The perils of email in boardroom disputes

Once upon a time, when there was no such thing as personal computers, directors communicated mostly by talking to each other.  Occasionally they sent memos but more often than not these were consigned to the bin after reading.  The advent of email has changed the way directors communicate and this has changed the landscape for boardroom disputes and shareholder disputes.

A key element of many shareholder disputes is establishing that a minority shareholder has suffered unfair prejudice (see my summary of the underlying law).  Often this can consist of exclusion from management.  Whereas once this might have been established by such mundane things as one shareholder changing the locks on the office and not giving the other the key, nowadays there tends to be a mass of emails to sift through which one side or the other says supports their position.

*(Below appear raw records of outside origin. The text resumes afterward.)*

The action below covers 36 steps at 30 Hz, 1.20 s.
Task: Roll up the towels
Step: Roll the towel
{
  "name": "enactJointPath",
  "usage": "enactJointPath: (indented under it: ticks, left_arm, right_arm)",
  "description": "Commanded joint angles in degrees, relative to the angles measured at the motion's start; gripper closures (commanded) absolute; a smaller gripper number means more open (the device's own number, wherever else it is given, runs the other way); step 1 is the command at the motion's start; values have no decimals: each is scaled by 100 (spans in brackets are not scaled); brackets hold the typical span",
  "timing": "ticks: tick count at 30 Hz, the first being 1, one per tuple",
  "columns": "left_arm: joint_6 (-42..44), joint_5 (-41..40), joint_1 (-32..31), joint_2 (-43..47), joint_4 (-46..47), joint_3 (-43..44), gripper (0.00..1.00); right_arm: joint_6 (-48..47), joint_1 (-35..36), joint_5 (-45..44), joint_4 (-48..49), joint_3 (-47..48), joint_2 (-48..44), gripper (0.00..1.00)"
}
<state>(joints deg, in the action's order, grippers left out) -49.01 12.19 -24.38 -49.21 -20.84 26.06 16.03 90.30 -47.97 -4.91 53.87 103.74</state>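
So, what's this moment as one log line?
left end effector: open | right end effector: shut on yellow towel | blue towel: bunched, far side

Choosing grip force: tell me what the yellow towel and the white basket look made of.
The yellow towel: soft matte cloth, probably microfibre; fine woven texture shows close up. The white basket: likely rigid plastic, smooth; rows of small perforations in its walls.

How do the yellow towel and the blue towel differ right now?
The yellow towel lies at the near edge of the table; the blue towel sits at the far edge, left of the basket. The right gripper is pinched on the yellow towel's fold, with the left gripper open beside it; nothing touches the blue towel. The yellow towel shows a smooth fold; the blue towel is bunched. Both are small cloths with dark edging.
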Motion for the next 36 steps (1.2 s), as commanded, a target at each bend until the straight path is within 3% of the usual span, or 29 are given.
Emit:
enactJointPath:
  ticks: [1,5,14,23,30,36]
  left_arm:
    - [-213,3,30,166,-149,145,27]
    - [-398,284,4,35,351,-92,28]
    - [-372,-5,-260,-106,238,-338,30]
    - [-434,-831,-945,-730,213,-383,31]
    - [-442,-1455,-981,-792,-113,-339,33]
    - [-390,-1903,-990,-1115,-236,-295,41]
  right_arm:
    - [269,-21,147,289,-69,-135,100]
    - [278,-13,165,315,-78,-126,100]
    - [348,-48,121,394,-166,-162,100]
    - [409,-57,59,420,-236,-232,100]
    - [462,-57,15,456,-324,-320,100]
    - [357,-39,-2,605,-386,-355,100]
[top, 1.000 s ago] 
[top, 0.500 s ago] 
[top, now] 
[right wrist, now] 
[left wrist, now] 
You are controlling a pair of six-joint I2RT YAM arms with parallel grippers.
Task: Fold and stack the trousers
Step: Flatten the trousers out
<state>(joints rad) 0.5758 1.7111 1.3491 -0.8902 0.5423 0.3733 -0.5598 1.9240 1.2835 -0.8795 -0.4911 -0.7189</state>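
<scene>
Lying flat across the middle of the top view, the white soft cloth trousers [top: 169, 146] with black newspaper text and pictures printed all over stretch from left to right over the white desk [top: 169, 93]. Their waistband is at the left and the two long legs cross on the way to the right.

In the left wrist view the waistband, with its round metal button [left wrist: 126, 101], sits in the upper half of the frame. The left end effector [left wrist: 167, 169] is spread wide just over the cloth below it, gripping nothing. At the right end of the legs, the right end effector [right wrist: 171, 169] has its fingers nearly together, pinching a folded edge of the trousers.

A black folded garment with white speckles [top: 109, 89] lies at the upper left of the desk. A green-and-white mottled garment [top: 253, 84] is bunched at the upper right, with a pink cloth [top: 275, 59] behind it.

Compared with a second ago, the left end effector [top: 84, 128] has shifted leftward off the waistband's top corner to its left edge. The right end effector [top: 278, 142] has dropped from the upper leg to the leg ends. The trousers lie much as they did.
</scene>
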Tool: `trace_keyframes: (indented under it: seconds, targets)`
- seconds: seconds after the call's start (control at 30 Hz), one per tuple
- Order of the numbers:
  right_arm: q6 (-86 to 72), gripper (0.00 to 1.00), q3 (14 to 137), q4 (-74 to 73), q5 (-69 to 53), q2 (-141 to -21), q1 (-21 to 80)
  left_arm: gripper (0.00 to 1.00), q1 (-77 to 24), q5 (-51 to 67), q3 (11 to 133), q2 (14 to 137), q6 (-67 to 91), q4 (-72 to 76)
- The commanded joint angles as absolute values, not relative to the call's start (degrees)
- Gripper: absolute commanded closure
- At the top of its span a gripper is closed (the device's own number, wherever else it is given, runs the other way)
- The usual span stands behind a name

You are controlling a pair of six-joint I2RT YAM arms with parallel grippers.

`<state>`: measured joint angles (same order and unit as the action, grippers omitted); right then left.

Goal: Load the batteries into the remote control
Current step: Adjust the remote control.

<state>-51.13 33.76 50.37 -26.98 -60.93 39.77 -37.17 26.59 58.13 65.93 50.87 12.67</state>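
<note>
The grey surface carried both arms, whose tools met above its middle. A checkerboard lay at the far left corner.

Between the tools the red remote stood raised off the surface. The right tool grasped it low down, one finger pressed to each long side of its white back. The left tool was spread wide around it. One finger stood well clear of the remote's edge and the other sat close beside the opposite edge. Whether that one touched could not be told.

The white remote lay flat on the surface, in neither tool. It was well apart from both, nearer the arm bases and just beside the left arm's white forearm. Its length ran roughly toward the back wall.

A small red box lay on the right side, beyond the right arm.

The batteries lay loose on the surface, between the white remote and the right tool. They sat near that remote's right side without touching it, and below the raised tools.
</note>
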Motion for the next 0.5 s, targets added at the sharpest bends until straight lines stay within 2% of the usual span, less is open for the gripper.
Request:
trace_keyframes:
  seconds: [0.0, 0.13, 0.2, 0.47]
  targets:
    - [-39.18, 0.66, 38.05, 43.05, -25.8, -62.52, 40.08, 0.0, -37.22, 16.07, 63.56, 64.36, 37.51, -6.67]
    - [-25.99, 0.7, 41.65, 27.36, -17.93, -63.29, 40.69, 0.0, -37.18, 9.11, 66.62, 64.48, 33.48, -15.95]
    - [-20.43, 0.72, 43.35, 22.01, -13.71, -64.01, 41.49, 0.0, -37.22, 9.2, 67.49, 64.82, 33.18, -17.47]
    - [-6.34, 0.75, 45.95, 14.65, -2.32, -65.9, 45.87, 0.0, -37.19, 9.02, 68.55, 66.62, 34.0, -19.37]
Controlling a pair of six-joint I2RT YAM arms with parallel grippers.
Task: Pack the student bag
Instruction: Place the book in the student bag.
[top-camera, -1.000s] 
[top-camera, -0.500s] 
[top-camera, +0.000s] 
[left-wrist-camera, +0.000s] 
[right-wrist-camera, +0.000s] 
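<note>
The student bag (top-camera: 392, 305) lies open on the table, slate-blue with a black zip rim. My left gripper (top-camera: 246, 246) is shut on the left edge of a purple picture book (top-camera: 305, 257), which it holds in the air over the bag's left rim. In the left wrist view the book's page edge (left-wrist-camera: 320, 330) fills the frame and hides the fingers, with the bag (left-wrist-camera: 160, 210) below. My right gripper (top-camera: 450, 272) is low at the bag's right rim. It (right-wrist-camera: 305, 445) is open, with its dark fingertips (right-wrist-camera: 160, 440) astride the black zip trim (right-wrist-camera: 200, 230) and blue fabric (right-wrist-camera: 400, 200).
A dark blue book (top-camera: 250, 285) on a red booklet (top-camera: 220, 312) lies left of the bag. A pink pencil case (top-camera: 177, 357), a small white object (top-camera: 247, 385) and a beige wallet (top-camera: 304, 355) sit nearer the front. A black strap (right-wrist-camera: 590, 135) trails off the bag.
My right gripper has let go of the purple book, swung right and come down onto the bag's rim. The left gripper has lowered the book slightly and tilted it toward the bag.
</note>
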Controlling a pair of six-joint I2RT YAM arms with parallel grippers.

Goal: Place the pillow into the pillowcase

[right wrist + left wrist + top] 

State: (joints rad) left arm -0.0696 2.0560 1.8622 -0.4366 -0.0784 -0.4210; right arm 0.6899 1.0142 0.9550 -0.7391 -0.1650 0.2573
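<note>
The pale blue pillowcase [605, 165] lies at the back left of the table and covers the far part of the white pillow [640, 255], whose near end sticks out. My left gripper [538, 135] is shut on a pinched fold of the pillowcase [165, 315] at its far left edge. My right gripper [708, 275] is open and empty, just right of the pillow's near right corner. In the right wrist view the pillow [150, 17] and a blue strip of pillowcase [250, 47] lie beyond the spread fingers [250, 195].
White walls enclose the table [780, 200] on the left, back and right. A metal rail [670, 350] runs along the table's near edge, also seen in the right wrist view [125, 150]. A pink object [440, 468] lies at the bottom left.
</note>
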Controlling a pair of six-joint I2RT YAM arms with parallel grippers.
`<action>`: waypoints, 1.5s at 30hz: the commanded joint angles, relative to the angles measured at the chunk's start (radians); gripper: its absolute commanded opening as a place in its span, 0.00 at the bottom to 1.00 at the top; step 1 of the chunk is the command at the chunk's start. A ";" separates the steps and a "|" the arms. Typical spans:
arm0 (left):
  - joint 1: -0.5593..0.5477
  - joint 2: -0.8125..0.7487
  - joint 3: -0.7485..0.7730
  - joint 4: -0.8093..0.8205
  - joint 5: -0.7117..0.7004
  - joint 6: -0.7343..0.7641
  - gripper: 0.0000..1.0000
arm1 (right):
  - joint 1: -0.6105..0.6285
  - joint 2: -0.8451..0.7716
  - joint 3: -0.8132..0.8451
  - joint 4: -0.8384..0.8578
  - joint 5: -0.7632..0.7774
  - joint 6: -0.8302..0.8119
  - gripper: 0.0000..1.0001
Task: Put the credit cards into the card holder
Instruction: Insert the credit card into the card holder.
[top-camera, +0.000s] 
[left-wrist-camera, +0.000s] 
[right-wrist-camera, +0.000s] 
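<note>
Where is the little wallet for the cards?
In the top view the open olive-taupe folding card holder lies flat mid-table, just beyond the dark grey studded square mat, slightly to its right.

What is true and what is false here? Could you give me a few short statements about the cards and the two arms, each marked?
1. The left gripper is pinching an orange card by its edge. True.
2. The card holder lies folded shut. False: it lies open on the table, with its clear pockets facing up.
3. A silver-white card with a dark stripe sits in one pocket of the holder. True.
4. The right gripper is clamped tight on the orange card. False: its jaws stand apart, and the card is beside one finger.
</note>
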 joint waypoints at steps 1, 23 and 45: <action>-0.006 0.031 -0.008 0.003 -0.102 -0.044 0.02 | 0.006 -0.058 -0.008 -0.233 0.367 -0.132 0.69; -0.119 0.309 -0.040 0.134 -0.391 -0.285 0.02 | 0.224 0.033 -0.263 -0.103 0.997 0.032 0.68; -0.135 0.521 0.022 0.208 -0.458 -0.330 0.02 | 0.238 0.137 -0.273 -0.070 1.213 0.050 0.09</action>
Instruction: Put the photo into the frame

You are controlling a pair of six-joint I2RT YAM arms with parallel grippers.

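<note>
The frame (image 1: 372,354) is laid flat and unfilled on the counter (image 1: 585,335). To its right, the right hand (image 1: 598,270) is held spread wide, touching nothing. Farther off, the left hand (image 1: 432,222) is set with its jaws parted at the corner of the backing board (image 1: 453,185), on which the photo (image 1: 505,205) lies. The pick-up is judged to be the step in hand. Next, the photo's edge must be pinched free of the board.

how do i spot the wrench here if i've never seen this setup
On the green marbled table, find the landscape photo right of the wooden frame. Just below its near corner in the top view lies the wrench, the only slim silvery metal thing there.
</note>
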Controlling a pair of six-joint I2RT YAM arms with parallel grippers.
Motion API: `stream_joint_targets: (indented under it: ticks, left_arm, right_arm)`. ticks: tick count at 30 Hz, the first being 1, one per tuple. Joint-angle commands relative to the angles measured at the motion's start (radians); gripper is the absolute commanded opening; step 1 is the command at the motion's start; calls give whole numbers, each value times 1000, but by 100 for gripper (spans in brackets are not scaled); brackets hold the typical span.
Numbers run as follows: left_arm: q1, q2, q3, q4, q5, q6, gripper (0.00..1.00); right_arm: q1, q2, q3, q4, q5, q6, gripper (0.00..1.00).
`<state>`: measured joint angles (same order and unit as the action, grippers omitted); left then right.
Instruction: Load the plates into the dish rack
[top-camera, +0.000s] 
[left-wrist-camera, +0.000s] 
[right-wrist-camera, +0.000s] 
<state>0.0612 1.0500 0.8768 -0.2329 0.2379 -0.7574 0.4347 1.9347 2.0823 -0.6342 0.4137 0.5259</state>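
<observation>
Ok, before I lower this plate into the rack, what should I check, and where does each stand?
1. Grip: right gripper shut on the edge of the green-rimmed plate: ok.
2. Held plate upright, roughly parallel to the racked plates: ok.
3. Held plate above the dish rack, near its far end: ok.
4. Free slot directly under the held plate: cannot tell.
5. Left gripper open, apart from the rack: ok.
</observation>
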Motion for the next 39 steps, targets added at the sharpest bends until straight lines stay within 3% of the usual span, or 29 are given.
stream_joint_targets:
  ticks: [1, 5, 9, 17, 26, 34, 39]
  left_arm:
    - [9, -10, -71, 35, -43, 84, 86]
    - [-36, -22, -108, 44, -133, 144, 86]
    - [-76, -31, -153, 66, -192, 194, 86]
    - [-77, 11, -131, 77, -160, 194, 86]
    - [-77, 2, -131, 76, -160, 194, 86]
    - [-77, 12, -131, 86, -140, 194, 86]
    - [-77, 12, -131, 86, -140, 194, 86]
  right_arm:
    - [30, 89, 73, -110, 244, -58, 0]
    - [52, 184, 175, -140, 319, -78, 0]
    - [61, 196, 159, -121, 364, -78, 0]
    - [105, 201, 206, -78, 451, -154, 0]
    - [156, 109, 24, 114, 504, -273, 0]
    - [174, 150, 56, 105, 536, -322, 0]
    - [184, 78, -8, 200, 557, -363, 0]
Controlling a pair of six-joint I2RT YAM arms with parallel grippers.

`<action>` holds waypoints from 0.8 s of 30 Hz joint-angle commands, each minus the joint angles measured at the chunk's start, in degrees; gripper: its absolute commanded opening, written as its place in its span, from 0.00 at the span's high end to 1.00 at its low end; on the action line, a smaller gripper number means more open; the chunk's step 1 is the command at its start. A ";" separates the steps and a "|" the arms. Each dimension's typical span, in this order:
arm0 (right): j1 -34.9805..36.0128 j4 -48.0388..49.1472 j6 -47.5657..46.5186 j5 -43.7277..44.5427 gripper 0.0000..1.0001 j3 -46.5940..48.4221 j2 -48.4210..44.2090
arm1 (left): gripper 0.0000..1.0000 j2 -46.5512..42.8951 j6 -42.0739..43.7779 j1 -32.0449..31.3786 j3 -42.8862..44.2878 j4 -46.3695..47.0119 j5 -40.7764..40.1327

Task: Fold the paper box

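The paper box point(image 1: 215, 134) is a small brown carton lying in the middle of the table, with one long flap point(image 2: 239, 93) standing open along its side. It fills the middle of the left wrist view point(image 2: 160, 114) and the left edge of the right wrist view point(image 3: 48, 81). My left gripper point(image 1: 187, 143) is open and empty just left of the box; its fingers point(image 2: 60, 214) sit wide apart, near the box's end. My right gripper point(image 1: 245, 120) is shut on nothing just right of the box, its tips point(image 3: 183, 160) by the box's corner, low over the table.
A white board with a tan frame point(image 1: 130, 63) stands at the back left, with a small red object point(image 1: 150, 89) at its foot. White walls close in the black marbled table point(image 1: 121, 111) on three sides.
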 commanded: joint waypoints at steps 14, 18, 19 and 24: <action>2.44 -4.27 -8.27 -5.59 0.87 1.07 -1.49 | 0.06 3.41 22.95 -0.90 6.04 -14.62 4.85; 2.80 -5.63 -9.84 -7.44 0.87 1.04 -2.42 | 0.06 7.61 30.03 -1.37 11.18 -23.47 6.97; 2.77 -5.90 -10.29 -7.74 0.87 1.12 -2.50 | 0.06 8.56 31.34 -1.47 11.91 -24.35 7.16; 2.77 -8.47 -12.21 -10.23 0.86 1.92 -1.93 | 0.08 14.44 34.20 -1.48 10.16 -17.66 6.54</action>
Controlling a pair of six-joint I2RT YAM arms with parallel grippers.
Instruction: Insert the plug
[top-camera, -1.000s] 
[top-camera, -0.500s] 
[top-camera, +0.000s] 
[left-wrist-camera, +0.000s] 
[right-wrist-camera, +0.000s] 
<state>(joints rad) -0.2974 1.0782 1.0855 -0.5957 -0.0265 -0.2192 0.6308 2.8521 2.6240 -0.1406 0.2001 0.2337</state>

Something which if spoken would be considered a casual remark made in the heat of the moment and probably forgotten by all a day or so later can assume much greater importance when it is contained in an email and pored over by lawyers years later.  Many a director and shareholder may live to regret an ill considered email fired off from their blackberry in the pub after a stressful day.

What email does is preserve in aspic things which would once have been considered trivial but in combination can show a state of mind or state of circumstances.  By their nature emails lack emotional context (except those sent by irritating people who use “smileys” to indicate their mood or how an email should be interpreted).  What might be seen as banter at the time can look like bullying when looked at later.

The moral of this story - it is good to talk (a) because email is a pretty lousy way of communicating anything really important anyway and (b) because there is much less likelihood of your words coming back to haunt you in the future.